She disliked how her mother seemed to pat the child with a very cheeky smile, and her father disheveling the boy’s hair, because this made her think that they wanted him for a son instead and not her for a daughter. That scared the likes of her, but of course they wouldn’t want that stranger who just had her knocked down to be part of the family. Then again, she knew her parents always lived out of her expectations and made their own stories.
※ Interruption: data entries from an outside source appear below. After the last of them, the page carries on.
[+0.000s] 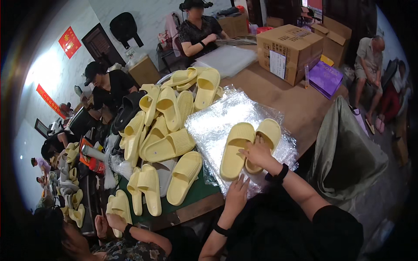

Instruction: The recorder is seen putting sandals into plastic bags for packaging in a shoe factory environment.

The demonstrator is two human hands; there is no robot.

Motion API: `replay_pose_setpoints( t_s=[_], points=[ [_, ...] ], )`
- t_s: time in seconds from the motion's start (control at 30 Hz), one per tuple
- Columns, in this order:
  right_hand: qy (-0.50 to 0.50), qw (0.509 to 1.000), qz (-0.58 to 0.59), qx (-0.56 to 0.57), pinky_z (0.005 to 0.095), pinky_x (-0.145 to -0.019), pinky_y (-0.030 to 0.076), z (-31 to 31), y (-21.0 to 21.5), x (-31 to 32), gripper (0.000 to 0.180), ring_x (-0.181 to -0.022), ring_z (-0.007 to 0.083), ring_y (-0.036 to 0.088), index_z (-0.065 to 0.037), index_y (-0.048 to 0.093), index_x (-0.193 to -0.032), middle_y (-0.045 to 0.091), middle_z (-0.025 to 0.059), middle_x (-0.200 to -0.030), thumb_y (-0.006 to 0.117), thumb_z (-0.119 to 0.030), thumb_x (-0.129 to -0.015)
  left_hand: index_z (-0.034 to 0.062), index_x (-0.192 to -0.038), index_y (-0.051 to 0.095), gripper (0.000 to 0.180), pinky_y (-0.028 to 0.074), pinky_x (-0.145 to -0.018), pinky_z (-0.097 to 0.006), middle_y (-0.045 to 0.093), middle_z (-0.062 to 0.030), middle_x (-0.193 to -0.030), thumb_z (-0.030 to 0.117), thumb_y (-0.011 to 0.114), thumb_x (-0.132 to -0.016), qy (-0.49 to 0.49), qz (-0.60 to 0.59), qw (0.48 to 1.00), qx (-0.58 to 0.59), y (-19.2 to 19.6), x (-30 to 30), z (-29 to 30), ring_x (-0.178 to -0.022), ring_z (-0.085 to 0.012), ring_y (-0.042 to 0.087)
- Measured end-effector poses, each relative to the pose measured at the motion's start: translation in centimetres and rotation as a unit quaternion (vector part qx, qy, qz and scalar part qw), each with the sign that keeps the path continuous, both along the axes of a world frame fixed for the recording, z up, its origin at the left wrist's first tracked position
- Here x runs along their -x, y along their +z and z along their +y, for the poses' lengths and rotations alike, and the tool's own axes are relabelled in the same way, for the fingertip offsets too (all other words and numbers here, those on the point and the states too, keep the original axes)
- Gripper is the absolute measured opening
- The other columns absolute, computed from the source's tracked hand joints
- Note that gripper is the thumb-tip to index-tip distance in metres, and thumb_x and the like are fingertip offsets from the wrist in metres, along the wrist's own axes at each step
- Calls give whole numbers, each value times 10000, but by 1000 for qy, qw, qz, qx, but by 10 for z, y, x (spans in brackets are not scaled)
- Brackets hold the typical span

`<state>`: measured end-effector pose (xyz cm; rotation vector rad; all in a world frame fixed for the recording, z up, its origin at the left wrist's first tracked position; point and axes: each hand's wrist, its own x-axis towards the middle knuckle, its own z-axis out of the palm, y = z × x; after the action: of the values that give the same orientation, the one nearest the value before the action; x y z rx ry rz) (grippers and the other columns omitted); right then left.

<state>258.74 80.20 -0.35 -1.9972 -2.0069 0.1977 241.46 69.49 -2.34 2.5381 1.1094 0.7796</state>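
Observation:
A pair of pale yellow slippers, the left slipper [235, 152] and the right slipper [269, 130], lies side by side on a stack of clear plastic bags [213, 126], toes pointing away from me. My right hand [259, 154] spans the gap between them: the thumb is on the left slipper's inner edge, and the fingers are at the right slipper's strap. My left hand [236, 192] lies flat with its fingers stretched toward the left slipper's heel, over the near edge of the bags. Whether those fingertips press on the slipper is hard to tell.
Left of the bags rises a heap of yellow slippers [167, 145]. A co-worker's hand [116, 221] is at another slipper at lower left. Beyond the bags stand a cardboard box [289, 52] and a purple bag [325, 79]. A grey-green sack [344, 152] hangs right of the table.

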Motion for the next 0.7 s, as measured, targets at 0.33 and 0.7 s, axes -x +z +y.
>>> replay_pose_setpoints(
  t_s=[0.33,0.7],
  points=[
    [25,993,86,-74,451,-795,451,-45,71,-27,307,-888,372,552,52,628,-715,569,236,-903,565,-229,-822,42,-1074,613,331,392,-979,-462,440,-155,-1336,26,595,-745,28,72,997,2,-5,1,-6,-1194,-388,422],
    [77,997,-24,-1,499,-982,345,-26,23,-32,443,-1200,531,361,8,620,-1043,401,385,-1239,544,-393,-872,52,-1062,605,307,378,-985,-487,423,-170,-1338,61,607,-755,37,71,997,-6,-5,-6,-6,-1229,-396,383]
  ],
)
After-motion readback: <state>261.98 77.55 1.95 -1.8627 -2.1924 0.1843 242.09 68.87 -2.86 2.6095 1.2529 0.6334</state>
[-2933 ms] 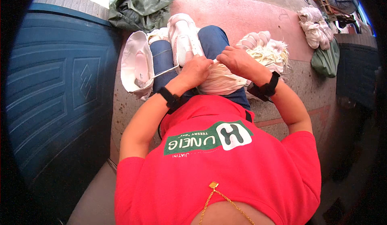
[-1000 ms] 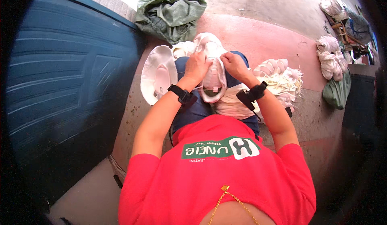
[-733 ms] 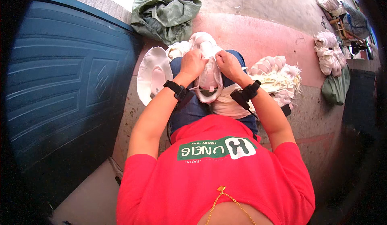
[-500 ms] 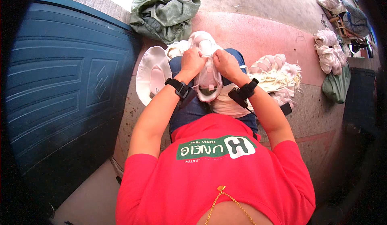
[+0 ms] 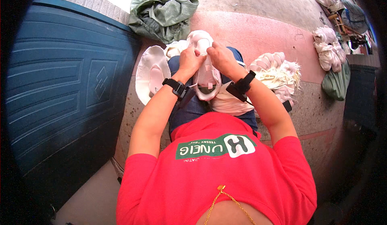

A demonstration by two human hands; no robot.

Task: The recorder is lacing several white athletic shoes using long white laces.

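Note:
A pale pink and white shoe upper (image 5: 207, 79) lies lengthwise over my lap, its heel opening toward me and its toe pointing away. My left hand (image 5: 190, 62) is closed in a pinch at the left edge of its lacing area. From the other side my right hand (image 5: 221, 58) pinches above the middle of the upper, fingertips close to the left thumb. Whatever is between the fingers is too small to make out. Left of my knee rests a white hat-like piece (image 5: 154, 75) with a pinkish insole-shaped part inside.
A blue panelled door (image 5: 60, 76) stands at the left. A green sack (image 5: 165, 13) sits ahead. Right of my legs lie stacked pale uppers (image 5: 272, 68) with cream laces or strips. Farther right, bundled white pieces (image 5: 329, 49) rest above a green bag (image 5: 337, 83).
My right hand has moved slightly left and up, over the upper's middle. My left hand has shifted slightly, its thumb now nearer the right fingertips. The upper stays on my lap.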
So Soyeon always disliked Seungho.

ii.

She wasn’t jealous of Yang Seungho, though. That sad excuse of a boy had too many flaws and shortcomings to be worth her fussing time. He lived next door, and almost every other Sunday, her parents would invite his family over, and they would have lunch (or supper) together, sometimes the other way around too for it would be his family’s turn to have them over, and it seemed quite ordinary and fine, except they usually brought up the subject of her ‘accidental-coincidental meeting’ with Seungho. And that topic made Soyeon absolutely annoyed.

His father was an engineer, an old drinking buddy of her dad back in college, and their mothers clicked at once about embroidery and gardening. She liked neither of those things though for a girl, and she particularly threw away dolls and broke their legs, not out of sheer jealousy that she could not be that perfect, but maybe because these things scared her at night, and only Seungho was aware, out of overhearing from their mothers

“You’re afraid of dolls?” He asked her, nearly snickering  as he tugged on one of her pigtails. It was her birthday already, eighth and Seungho was still behind by a few days being seven. She pouted, punching his shoulder angrily before Seungho thought it would be nice they take a dip by a pool of mud, pushing the girl as they squirmed there like two little pigs, the girl teary but still laughing, before she was on top of Seungho and she gave him a smug grin.

“I win,” she darkly said, her pink dress that her mother just bought the other day completely wrecked, and Seungho, underneath her was cowering.

Their parents let them play like this, because other than the fact that it might have appeared cute, it was inevitably, the solution to Soyeon’s isolation and blues, and Seungho’s fear of the opposite sex. That they were comfortable playing like this, teasing, running around the backyard that might have been to the two their whole world.

Nonetheless, being beaten by a girl made Seungho hate Soyeon to an extent that he could not forgive her. But he still did.

iii.

They were twelve and entering middle school, together as usual and inseparable some think, because of the qualities that they both had, it was harder to earn friends as easy as they both had in the good old days. And among others they weren’t the popular ones either.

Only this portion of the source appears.